Below is Dr. O’Donnell’s biography:
Francis E. O’Donnell, Jr. M.D., age 72, is the founder of several specialty pharmaceutical companies. He is the founder of BioDelivery Sciences Int. Inc (BDSI:NASDAQ) and served in various leadership positions including President, CEO, Executive Chairman, and Chairman at the Company. BDSI was acquired by Collegium Pharmaceuticals in April 2022. He is also the founder of Repurposed Therapeutics, Inc (RPTI dba Defender Pharma). RPTI is a privately-held pharma company which has partnered with the Dept. of Defense and the National Aeronautical and Space Administration (NASA) to develop pharmaceuticals and chemical countermeasures to address unmet medical needs in operational personnel.
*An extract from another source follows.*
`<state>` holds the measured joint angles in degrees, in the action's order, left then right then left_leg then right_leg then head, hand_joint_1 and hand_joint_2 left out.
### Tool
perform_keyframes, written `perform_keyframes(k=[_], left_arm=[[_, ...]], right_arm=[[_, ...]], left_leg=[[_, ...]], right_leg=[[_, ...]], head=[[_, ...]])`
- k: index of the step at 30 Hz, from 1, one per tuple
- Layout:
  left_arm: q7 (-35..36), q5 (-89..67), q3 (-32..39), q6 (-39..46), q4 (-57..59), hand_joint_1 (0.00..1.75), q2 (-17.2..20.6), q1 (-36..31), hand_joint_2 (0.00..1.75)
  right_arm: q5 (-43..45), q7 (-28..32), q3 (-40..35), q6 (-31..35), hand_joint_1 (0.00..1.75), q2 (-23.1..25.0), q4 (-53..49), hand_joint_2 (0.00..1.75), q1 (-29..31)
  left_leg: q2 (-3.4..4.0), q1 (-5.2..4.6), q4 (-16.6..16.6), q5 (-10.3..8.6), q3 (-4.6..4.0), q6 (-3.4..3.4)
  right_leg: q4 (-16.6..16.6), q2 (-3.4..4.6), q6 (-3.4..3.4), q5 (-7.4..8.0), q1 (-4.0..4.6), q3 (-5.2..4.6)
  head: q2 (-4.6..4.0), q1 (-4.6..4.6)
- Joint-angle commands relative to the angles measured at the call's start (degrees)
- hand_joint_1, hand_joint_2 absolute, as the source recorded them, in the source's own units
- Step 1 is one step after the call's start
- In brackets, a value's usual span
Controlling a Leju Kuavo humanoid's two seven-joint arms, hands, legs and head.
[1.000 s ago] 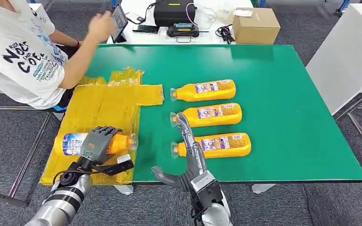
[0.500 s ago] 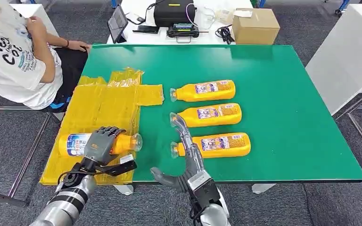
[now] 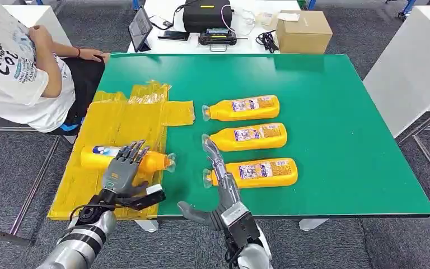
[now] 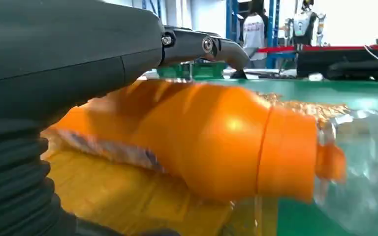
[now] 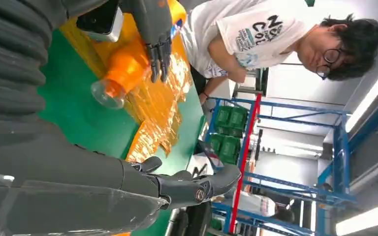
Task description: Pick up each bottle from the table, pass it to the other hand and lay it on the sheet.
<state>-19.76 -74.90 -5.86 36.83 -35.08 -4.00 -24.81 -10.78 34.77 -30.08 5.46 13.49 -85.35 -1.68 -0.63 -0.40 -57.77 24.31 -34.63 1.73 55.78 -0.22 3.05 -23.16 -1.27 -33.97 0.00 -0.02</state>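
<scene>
Green table (image 3: 336, 134): bottle (image 3: 145, 161) lying on sheet (image 3: 112, 129), left robot hand (image 3: 124, 171) open above

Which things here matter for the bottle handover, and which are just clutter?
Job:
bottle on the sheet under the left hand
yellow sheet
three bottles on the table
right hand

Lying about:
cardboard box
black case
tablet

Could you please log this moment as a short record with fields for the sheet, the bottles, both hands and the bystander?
sheet: yellow sheet at the table's left end
bottle on sheet: one, lying down
bottles on table: three, lying in a column
left hand: fingers spread over the bottle on the sheet
right hand: open, empty
person: seated beside the sheet
</scene>
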Motion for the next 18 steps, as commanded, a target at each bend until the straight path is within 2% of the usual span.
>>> perform_keyframes(k=[1, 5, 7, 18], left_arm=[[-5.72, 9.07, 0.92, -8.91, 2.88, 0.00, -0.95, -0.23, 0.00], [-9.78, 22.26, 4.30, -24.23, -0.53, 0.00, -2.09, 0.63, 0.00], [-10.72, 26.86, 5.79, -28.37, -1.91, 0.00, -2.38, 1.12, 0.00], [-9.72, 32.93, 5.34, -30.82, -8.24, 0.00, -2.02, 2.96, 0.00]], right_arm=[[-0.16, -0.49, 1.59, -0.44, 0.00, 0.01, 3.20, 1.75, 0.94], [-0.41, -0.72, 2.32, -0.56, 0.00, 0.33, 3.45, 1.75, 0.69], [-0.45, -0.81, 2.55, -0.58, 0.00, 0.43, 3.70, 1.75, 0.63], [-0.40, -1.02, 3.65, -0.55, 0.00, 0.88, 3.71, 1.75, 0.23]], left_leg=[[0.11, 0.11, 0.03, 0.11, 0.24, -0.11], [-0.02, 0.06, 0.03, 0.06, 0.18, -0.08], [-0.07, 0.10, 0.05, 0.10, 0.33, -0.12], [-0.10, 0.06, 0.04, -0.01, 0.37, -0.11]], right_leg=[[-0.11, 0.07, -0.15, -0.05, 0.12, 0.26], [-0.07, -0.02, -0.11, -0.05, 0.07, 0.22], [-0.12, 0.00, -0.15, -0.06, 0.12, 0.38], [-0.07, -0.02, -0.11, 0.01, 0.07, 0.38]], head=[[0.00, 0.00], [0.00, -0.02], [0.00, -0.04], [0.00, -0.02]])
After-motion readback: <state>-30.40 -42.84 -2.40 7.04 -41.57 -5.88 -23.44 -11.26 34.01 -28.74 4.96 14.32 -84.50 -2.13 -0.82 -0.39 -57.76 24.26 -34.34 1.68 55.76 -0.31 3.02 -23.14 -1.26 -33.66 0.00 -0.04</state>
Since September 2014, he has served as Executive Chairman. Dr. O’Donnell is also the founder of the Company where he served as Executive Chairman until 2016. Dr. O’Donnell is a graduate of the Johns Hopkins University (BS) and the JHU School of Medicine (MD). He received his specialty training at the Wilmer Ophthalmologic Institute. He is the former Professor and Chairman of the Dept. of Ophthalmology, St. Louis University School of Medicine. He served on the Board of Trustees of St. Louis University for over 17 years. He is an inventor or
co-inventor
on over twenty patents, including patents assigned to the Company. The Company believes Dr. O’Donnell is qualified to serve on the Company’s Board due to his extensive experience with biotech and public companies.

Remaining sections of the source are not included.